Observemos la tierra en invierno. Cuando no aparece cubierta por la nieve o el hielo, su aspecto es duro y estéril: no hay insectos, ni hierbas, y en las ramas desnudas de los árboles no ha quedado el menor rastro de frutos o bayas. Imaginémonos la precaria vida que aguardaría a muchos animales salvajes si la madre naturaleza no se encargara de sumirles en el sueño durante algunos meses.
El providencial letargo llega en el momento más oportuno. En algunos anímales se trata de un profundo sueño que sólo se interrumpe brevemente, para llevar a cabo algunas funciones indispensables para la supervivencia.
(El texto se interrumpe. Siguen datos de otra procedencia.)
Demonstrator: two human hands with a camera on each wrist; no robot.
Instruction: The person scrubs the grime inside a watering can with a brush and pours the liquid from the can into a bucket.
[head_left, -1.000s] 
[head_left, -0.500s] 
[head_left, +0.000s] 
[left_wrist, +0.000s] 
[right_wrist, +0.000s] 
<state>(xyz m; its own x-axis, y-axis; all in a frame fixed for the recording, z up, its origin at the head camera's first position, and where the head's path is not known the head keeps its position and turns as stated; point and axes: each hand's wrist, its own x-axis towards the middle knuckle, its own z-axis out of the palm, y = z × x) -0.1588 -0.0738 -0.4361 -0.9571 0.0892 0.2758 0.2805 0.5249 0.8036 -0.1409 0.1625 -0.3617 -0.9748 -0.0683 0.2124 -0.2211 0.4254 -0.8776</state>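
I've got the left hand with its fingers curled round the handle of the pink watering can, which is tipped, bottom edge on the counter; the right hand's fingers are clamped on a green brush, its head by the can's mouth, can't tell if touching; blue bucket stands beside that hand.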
Tal es, por ejemplo, el caso de la ardilla, que incluso en invierno encuentra un momento para comerse las bellotas que almacenó en verano. En otros, se trata de algo más: el ritmo de su vida se hace más lento —tal como les sucede a las plantas—, su temperatura desciende, la sangre fluye con mayor lentitud y la respiración se hace imperceptible. Este estado de inmovilidad casi completa se denomina hibernación.
La hibernación reviste, en los reptiles, los anfibios y algunos peces; un carácter todavía más absoluto: en ellos la detención de la vida es casi completa.
Como es lógico, mientras dura el letargo los animales consumen las reservas de grasa acumuladas en verano. Por este motivo, al despertar, habrán perdido una buena parte de su peso.